What at long distance looked like a hawk became a Bald Eagle on the nest.L ast week I reported finding a hawk’s nest. Or maybe an eagle’s nest; I had not been close enough with the camera I had in hand to get a good enough look.

But I went back with a longer lens. It was a Bald Eagle on the nest. What had at first been simply a moving, shadowed, bump over the rim of the sticks, turned out to be the white head and hooked beak of our national bird.

That’s quite a catch for me. I have seen some eagles in the wild, but never on a nest.

My closest association with Bald Eagles was when I was stationed on Adak Island in the mid-1970s with the U.S. Navy. Adak is a small island about three hours ride from the mainland in a four-engine turboprop aircraft operated at the time by Reeve Aleutian Airways.

Adak was a fantastic place for a guy who fancied himself a bit of an outdoorsman. There was a resident and healthy herd of caribou that needed thinning every year to prevent them overrunning the island and fostering disease. Control of the herd worked from two directions.

On the one hand, it was a captive population requiring human hunters to control the numbers. On the other, the caribou hung out on the opposite side of the island from the human houses and industrial center, where motor vehicles were forbidden. Not every hunter was willing to make the hike – out with a gun and back with a couple hundred pounds of caribou meat. There were penalties for people who left the meat on the tundra.

A Japanese fishing fleet arrived once a year to supply and staff an Alaskan King Crab processing plant in a small, narrow bay called, appropriately, Finger Bay. Some of the sailors had boats they used to fish for halibut.

And every spring hump-backed salmon made the bi-annual trip into a stream that fed Finger Bay, returning to their birthplace to spawn and die. Fishing was pretty great, and smoked salmon a treat for human fishermen – provided, of course, a successful angler could keep the fish to get it home for smoking. Bald Eagles were stiff competition.

If there was a shortage of eagles in the Lower Forty-eight, we knew where they’d gone.
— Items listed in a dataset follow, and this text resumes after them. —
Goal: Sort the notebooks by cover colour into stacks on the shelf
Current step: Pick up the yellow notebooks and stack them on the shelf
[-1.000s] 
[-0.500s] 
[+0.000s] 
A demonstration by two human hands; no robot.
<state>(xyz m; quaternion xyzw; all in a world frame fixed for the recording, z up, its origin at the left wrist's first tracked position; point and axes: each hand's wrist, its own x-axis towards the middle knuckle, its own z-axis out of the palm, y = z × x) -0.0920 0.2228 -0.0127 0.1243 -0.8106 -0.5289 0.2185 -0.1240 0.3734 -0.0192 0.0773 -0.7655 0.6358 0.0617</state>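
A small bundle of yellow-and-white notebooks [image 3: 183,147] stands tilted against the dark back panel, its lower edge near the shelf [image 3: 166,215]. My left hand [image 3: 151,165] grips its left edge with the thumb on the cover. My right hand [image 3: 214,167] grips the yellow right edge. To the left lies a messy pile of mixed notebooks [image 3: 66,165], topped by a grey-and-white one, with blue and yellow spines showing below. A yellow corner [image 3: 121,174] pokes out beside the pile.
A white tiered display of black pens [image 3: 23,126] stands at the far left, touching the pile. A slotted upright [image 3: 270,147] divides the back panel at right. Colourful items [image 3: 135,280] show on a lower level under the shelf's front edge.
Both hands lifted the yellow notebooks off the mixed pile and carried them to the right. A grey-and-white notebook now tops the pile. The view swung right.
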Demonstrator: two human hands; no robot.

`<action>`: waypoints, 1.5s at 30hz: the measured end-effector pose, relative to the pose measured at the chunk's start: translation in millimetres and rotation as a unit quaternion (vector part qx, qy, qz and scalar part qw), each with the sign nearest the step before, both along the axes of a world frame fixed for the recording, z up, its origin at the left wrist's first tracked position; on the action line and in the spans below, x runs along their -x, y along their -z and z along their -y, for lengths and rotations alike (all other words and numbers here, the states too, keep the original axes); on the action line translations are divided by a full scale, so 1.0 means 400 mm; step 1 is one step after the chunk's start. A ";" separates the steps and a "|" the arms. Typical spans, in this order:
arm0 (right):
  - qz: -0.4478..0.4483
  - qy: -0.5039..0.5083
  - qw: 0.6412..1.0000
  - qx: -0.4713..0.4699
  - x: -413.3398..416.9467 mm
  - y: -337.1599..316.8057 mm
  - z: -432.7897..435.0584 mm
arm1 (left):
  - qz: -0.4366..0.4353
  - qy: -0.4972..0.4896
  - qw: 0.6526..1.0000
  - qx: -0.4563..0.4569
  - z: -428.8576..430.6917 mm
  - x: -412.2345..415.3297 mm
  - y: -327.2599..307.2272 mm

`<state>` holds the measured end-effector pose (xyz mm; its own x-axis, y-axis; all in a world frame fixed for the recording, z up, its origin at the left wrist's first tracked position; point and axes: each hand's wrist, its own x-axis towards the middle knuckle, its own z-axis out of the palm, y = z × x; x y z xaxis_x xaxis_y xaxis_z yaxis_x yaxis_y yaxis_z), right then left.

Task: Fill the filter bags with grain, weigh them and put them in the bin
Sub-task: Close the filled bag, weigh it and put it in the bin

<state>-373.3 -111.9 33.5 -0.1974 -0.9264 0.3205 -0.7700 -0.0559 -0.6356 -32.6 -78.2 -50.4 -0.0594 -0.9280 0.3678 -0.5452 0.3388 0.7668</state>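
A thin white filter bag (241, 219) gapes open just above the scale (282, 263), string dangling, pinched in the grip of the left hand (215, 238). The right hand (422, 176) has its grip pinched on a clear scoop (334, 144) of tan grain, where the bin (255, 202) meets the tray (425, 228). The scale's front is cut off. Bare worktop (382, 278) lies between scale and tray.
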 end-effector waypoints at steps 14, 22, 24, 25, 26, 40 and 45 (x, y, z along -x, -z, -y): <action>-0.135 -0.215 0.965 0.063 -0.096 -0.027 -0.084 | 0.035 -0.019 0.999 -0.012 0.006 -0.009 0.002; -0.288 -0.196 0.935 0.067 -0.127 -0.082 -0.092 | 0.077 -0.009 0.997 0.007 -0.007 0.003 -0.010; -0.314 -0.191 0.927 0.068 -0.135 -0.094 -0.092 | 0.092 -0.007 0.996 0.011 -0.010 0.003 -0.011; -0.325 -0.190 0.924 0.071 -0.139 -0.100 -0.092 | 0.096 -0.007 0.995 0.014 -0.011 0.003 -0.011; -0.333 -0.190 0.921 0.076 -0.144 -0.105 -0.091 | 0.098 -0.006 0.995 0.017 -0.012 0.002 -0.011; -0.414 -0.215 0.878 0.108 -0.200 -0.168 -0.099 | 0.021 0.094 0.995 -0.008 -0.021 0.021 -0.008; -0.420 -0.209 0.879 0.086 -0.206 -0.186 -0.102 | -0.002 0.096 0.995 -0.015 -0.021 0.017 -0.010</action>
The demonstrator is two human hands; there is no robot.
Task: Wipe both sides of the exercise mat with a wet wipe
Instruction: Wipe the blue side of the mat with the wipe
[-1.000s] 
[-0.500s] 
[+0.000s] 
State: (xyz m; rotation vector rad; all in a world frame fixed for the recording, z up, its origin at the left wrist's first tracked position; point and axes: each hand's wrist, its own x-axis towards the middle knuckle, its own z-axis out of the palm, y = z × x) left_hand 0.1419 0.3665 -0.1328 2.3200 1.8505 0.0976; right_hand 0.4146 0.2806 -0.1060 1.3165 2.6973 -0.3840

Clouds of the majestic thieves gathered during the salmon run to steal fish set on shore by the aforementioned fishermen. The birds knew they were protected, and they ate very well.

Watching a nest on the Internet, under the attentive sensor of an Eagle-cam, is fun, but not quite the same as finding one, so I was excited to discover that nest a few miles from my home. I have seen an odd eagle here and there since returning to the Lower Forty-eight, but never a nest unattended by humans. I’ll have to keep an eye on it.

Meanwhile, a pair of bluebirds seem to be taking over the birdhouse we have bolted to the kids’ play structure. House sparrows appear to be setting up in the house nearest mine, but they are not, yet, bothering the bluebirds on the opposite side of the garden.

House sparrows are invasive to the United States, brought here in the 19th Century. Starlings drop by my backyard in spring to feed and make life uncomfortable for nearly every other species that wings its way through my domain – except House Sparrows. I have pictures of the little guys doing battle with starlings. It is truly impressive to watch. Except when they chase the bluebirds away.

I wonder whether I might convince that eagle to do a weekly fly-by.